Take the data below and filter it for lines containing the word "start"; show each line found.

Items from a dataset
◇ ◇ ◇ ◇

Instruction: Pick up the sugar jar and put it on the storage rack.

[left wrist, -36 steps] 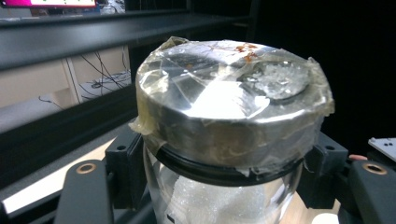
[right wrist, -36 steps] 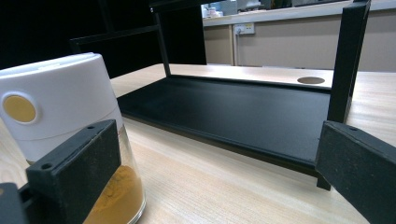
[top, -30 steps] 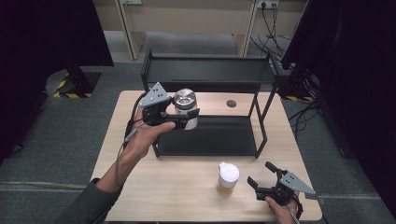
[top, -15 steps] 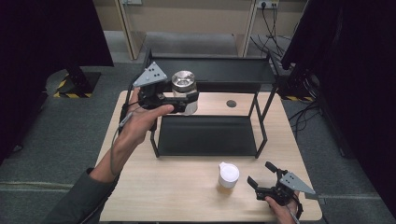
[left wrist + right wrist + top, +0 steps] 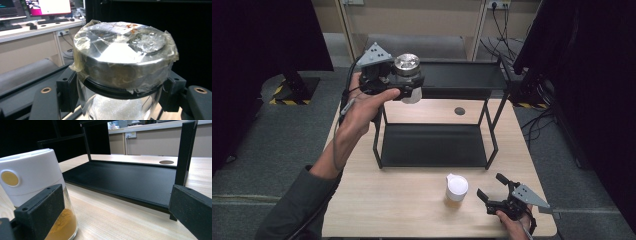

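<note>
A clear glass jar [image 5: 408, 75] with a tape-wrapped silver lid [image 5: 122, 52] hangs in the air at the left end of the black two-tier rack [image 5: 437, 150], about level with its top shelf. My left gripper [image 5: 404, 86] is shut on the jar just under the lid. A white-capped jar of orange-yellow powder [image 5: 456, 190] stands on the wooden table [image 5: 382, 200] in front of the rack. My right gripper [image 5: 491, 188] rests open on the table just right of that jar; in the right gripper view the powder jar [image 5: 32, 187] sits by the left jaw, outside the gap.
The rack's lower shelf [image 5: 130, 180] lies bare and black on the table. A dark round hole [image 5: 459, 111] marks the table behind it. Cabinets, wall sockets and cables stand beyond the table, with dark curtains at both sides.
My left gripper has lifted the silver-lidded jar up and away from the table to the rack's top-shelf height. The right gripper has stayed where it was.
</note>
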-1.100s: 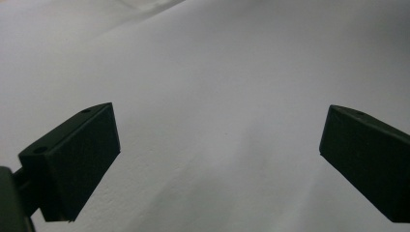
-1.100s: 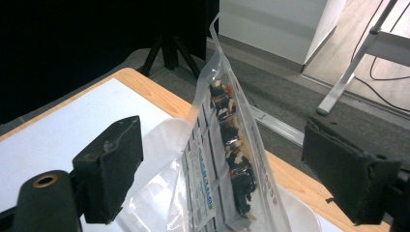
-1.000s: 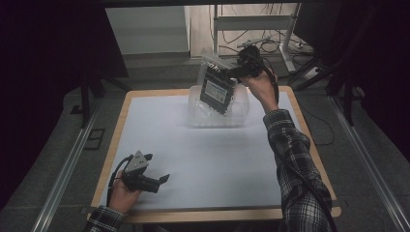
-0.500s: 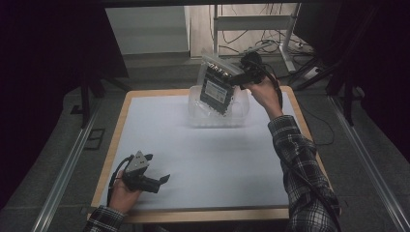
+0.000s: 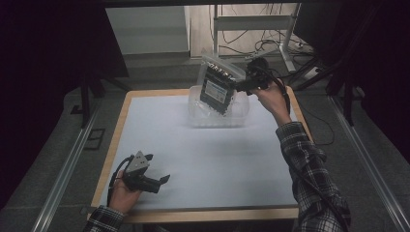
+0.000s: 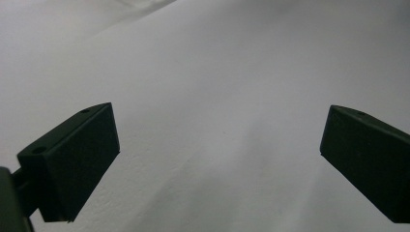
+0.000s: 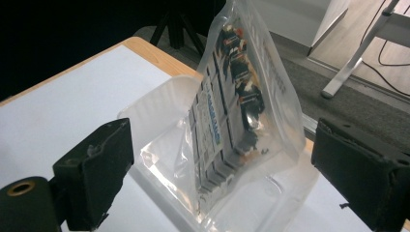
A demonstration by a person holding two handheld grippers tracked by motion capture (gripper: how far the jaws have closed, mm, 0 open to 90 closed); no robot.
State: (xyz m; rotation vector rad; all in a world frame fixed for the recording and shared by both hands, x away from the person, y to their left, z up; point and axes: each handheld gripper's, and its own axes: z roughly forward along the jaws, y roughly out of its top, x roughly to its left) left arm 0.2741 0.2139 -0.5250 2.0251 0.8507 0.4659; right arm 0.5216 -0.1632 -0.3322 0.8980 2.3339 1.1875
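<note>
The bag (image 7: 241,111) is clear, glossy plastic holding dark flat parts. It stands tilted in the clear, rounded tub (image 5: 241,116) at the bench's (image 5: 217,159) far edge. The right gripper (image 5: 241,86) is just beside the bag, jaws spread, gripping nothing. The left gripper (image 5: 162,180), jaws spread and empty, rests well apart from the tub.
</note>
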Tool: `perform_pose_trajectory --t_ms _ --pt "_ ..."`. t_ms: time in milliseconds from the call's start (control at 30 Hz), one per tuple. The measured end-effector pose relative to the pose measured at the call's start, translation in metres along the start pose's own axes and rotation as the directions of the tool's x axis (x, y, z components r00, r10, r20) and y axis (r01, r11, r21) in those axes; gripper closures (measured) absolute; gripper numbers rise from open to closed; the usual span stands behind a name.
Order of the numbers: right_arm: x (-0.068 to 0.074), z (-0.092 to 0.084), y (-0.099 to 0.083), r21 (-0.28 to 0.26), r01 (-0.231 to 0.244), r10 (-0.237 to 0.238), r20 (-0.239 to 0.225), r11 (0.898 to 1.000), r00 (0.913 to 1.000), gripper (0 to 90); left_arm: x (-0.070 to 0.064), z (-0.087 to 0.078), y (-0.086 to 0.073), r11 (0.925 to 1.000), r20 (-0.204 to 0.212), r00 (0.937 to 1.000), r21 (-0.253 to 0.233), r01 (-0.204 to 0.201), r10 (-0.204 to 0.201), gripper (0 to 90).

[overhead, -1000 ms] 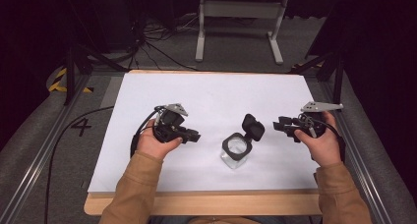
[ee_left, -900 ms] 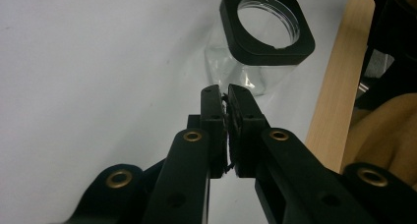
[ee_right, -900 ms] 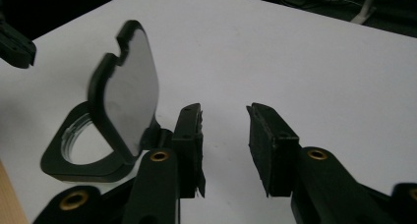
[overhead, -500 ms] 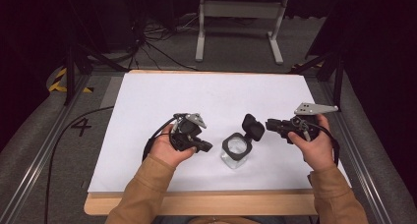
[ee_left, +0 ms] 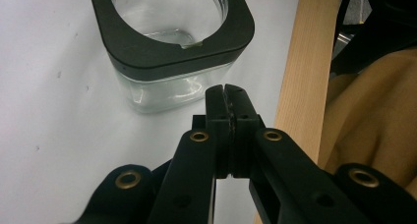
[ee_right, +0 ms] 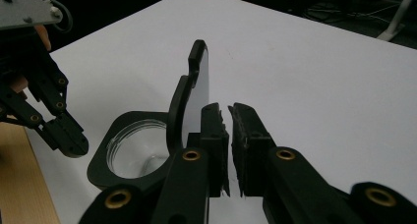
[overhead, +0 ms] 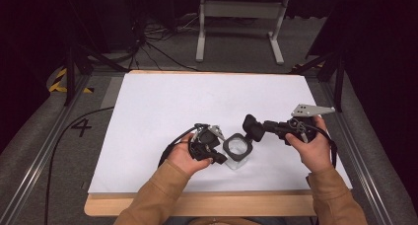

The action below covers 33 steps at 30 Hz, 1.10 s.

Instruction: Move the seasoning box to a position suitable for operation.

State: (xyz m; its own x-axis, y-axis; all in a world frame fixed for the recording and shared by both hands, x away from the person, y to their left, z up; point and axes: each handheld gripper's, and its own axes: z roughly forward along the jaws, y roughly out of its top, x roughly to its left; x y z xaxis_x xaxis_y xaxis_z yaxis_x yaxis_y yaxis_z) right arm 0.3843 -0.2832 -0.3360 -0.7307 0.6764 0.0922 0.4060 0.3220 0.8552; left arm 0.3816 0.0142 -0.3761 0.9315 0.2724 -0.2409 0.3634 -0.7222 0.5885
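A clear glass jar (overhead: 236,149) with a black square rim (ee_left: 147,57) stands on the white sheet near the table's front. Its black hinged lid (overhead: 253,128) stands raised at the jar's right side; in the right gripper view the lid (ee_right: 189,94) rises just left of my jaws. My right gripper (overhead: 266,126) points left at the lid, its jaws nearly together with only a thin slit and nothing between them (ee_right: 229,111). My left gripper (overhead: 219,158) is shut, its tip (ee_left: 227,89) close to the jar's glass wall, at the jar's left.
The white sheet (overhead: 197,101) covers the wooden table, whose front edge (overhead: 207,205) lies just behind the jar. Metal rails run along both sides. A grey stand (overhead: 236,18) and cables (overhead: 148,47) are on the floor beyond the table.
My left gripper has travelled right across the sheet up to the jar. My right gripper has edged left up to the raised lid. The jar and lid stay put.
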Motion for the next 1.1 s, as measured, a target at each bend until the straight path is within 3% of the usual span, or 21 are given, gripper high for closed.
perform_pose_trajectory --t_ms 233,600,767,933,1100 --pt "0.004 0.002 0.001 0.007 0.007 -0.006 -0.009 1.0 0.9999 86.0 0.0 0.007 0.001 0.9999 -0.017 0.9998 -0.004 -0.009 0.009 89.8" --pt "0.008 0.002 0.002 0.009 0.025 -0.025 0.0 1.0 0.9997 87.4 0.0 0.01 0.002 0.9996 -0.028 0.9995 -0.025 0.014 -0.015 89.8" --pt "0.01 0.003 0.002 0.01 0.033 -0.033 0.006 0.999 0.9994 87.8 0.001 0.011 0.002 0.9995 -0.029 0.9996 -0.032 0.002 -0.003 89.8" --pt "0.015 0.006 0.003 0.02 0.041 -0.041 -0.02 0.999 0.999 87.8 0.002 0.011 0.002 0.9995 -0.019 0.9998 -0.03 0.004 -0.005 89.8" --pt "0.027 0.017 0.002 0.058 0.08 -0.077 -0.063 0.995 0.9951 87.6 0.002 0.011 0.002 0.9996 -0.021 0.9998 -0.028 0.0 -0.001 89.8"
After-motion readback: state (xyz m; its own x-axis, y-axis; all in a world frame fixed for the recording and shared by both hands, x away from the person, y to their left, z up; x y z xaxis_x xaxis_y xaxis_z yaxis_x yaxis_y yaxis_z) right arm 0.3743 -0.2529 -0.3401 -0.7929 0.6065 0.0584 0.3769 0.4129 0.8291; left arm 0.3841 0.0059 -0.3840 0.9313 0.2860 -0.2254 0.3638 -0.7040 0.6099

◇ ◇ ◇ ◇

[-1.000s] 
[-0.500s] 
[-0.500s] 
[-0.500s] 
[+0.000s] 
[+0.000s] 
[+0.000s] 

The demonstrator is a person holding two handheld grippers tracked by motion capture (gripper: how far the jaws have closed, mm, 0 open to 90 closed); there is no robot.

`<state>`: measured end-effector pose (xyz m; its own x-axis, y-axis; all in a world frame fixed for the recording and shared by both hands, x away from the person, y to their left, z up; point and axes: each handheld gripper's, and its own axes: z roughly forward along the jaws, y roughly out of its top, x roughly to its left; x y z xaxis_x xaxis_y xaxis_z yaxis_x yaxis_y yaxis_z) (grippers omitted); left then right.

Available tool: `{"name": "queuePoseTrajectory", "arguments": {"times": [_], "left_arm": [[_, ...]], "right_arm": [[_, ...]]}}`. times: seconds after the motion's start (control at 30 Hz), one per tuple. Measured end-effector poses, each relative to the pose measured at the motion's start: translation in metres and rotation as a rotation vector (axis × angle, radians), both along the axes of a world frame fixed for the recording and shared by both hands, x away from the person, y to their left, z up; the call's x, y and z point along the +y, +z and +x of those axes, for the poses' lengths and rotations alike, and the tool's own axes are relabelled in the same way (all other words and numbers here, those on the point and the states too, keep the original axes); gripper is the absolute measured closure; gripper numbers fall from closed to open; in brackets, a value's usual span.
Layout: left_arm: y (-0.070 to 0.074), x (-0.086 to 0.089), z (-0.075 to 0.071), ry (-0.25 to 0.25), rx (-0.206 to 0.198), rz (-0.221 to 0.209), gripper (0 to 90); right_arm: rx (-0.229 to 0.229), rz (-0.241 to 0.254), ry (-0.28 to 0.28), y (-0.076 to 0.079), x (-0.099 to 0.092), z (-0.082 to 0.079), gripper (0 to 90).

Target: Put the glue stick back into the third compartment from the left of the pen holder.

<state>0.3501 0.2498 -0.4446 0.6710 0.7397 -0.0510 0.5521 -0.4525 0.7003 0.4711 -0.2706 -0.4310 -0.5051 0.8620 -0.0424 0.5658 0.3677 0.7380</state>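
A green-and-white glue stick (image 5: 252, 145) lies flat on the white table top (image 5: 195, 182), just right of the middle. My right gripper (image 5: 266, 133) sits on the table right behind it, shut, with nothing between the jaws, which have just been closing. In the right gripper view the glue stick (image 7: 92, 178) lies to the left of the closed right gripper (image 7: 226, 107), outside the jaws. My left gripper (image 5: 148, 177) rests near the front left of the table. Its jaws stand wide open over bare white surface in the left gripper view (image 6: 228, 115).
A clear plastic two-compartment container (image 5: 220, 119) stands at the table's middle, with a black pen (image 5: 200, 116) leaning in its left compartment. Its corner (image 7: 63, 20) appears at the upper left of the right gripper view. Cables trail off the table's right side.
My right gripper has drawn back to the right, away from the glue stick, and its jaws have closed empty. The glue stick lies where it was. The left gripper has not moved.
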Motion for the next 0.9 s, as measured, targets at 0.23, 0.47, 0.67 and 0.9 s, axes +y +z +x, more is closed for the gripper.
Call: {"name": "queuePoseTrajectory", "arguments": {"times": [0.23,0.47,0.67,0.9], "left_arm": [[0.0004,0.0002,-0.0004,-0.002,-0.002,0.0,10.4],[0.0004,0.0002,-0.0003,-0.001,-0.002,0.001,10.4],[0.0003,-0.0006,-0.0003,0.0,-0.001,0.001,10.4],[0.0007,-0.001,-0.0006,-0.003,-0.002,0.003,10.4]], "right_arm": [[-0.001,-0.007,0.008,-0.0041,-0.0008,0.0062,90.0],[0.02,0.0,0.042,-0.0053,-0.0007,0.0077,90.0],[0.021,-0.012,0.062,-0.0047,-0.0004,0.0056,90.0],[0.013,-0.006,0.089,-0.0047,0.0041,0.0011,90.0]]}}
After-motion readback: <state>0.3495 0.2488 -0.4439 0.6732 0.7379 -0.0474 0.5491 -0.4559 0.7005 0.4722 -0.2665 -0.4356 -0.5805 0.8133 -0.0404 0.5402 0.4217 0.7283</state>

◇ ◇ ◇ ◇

* EXERCISE SOLUTION *
Tool: `perform_pose_trajectory --t_ms _ --pt "_ ..."`. t_ms: time in milliseconds from the call's start (control at 30 Hz), one per tuple. The measured end-effector pose relative to the pose measured at the call's start, translation in metres along the start pose's own axes and rotation as the directions of the tool's x axis (x, y, z components r00, r10, r20) and y axis (r01, r11, r21) in those axes; gripper closures (measured) absolute; gripper numbers rise from open to closed; the usual span stands behind a name.
Available tool: `{"name": "queuePoseTrajectory", "arguments": {"times": [_], "left_arm": [[_, ...]], "right_arm": [[_, ...]]}}`. times: seconds after the motion's start (control at 30 Hz), one per tuple. Measured end-effector poses, each relative to the pose measured at the motion's start: translation in metres and rotation as a rotation vector (axis × angle, radians), both along the axes of a world frame fixed for the recording and shared by both hands, x away from the person, y to their left, z up; the call's x, y and z point along the +y, +z and +x of those axes, for the poses' lengths and rotations alike, and the tool's own axes are relabelled in the same way (all other words and numbers here, those on the point and the states too, keep the original axes); gripper is the absolute measured closure; gripper numbers fall from closed to open; in brackets, a value's usual span.

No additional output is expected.